At least, that’s my current thought process. It’s worth keeping in mind that for write-heavy scenarios with short traversals, the tradeoffs may favor non-native graph databases. And there are non-native graph databases that are built on LMDB, like TuGraph and HelixDB.

But does this so called “log n” scaling even matter compared to the real world in real numbers?

A performance decrease of only 3x for a minimal part (reading the graph instead of analyzing it) at a scale of over 100000x is insanely good, compared to all those compactions that will be needed and the tremendous write workload at that scale...

A billion users doesn’t mean n = a billion. If you’re looking at how people interact with each other, you’ll need a lot of indices for a lot of events.

It means 1 billion nodes though in an index.

If I want to discover instances where Alice reacts to a kind 1 note authored by Bob, I’ll need indices for content in addition to indices for users.

Or suppose I want a chart of total zap amount in sats as a function of how far down a note is on a thread. Now suppose I only want to count zaps sent by frens (mutual follows) of the thread initiator. Or suppose I want a query even more complicated than that.

We’ll need indices for all content events, all zaps, all nostr events. Trillions.

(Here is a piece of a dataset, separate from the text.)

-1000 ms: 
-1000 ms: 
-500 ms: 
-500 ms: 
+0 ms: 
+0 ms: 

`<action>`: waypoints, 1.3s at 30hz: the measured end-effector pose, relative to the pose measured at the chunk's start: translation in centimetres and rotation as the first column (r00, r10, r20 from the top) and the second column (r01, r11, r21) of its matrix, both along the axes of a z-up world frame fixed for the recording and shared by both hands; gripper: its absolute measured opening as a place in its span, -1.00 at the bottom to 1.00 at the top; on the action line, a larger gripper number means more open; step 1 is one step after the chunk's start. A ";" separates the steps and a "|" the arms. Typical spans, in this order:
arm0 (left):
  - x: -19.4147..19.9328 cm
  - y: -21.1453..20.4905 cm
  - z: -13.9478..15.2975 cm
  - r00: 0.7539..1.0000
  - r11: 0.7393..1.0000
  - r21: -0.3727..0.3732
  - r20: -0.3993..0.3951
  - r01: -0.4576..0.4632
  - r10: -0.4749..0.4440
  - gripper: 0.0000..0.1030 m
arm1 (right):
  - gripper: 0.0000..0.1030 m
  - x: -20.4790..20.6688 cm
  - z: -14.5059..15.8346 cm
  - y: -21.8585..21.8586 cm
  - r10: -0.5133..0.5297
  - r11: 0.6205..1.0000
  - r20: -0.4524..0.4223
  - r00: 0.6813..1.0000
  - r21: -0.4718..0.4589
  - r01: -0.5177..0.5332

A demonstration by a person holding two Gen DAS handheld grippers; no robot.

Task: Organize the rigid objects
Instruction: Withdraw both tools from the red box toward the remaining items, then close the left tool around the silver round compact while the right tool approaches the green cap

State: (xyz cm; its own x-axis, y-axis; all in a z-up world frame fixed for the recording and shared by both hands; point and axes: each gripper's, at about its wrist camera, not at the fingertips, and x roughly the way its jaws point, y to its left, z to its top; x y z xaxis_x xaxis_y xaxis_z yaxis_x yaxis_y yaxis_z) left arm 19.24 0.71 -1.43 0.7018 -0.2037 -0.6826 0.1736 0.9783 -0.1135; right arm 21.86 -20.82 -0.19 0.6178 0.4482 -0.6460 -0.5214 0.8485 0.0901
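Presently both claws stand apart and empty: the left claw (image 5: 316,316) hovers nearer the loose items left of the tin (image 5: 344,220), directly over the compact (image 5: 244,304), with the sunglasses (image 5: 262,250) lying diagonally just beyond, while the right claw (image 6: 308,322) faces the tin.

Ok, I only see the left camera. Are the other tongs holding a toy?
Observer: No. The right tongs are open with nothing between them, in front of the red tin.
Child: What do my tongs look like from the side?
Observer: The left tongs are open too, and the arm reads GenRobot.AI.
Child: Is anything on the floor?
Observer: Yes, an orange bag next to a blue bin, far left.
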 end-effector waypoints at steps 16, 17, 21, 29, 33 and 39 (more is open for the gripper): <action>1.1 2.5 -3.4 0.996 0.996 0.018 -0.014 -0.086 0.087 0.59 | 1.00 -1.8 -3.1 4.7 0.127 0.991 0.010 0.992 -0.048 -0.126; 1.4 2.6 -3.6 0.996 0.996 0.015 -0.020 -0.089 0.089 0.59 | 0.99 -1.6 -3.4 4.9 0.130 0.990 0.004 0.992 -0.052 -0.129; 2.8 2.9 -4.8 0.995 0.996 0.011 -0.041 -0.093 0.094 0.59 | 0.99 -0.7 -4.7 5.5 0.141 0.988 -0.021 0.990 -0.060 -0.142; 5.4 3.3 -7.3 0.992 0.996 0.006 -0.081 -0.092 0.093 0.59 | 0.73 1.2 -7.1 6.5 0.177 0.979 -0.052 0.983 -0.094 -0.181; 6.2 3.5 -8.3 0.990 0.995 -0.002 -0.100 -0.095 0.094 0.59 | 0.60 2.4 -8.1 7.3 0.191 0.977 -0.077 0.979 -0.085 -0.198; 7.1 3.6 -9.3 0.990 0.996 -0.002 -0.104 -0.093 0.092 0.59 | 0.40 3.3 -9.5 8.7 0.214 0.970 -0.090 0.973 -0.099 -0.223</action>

You take all zap events and use some fast OLAP DB to crunch through this data instantly instead of wasting your time with a graph DB

This is a simple merge-join on 2 indexes that is cheap

Very specialized wot would absolutely do better on a purpose built stack.

Generic wot that is flexible and user friendly would do better on the only graph database worth using, which is neo4j.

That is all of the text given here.